Elizabeth Bay Rd - afr.com

This apartment at 93 Elizabeth Bay Road, Elizabeth Bay, sold for $5.8 million in July 2016, having been purchased for $3.51 million in July 2015. Source: afr.com

 

Granted, they had renovated the 228-square-metre apartment in the Kincoppal block of the prestigious Sydney suburb. 

 

​McGrath Real Estate agent, Richard Shaloub, has just sold an apartment in Sydney’s near city Walsh Bay for $2.2 million, up $400,000 since it last changed hands 12 months ago.

 

“This is the strongest market that I have seen in the 14 years I’ve worked in this [city] location,” he said. “Buyer strength and aggression is at its highest and the supply of property is at a low point.”

 

It is the supply that is confounding the experts. In Sydney the number of listings, at 20,000, is about half the pre-boom level of 2012, and turnover in the city in the year to July is 19 per cent less than in same period in 2015.

 

Listings in prestige suburbs in the two largest cities is down one-third on last year – are holding prices higher and some in the industry warn that the low stock levels show signs of persisting into spring could keep price growth elevated.

 

“The lack of stock is one of the key drivers of what’s panning out here,” said Sydney buyer’s agent Rich Harvey. “The other thing is what I call the Mexican standoff – a derivative of low stock is that vendors are worried they will not a have a place to go to.
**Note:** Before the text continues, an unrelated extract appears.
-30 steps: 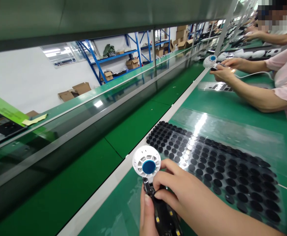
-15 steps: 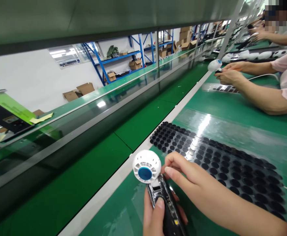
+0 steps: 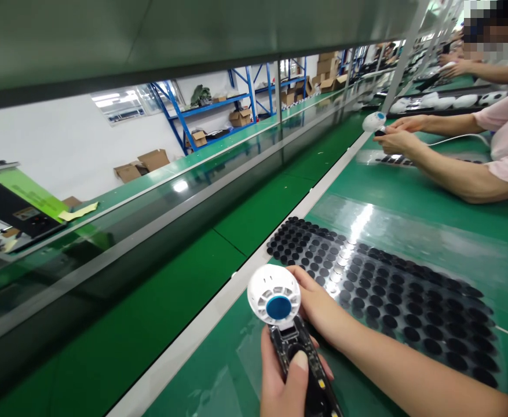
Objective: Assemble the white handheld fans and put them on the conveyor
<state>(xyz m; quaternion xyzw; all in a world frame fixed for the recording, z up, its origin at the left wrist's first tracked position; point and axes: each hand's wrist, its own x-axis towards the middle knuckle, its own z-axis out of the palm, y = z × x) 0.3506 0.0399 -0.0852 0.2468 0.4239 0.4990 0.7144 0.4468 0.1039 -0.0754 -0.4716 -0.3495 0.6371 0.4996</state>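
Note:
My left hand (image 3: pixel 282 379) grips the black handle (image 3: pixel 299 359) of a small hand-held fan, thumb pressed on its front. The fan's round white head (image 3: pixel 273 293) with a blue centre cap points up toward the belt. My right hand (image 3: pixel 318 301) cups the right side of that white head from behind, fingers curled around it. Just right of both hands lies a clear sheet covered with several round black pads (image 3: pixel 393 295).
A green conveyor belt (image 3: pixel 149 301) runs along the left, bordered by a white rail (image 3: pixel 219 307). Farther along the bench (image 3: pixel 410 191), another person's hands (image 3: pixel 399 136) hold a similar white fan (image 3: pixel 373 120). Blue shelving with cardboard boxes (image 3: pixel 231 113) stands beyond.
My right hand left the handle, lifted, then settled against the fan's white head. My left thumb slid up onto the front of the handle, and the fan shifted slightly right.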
They say ‘I don’t know where I’ll go when I sell’, and that’s deterring some people from trading down, sideways, or up.”

 

It’s not just a Sydney problem. “I’ve got a couple of clients who’ve sold and are fretting because they can’t get back in to the market,” said Melbourne buyer’s agent David Morrell. “It’s the lack of choice.”

 

This weekend will see a pick up, but numbers are still well down on last year. The 1489 auctions scheduled across the country this week are higher than last week’s 1,329, but they remain a fifth below the 1,903 held in the same week last year.

 

“Overall, this year’s winter auction market has been much quieter than what was seen last year, with a total of 12,469 auctions held over the first eight weeks of winter this year, compared to 15,142 at the same time last year – almost 20 per cent lower,” data provider CoreLogic RP Data says.

 

CoreLogic research director, Tim Lawless, remains confident that the boom is winding down. “I still think we will see the rate of growth slowing down because of affordability constraints,” he said.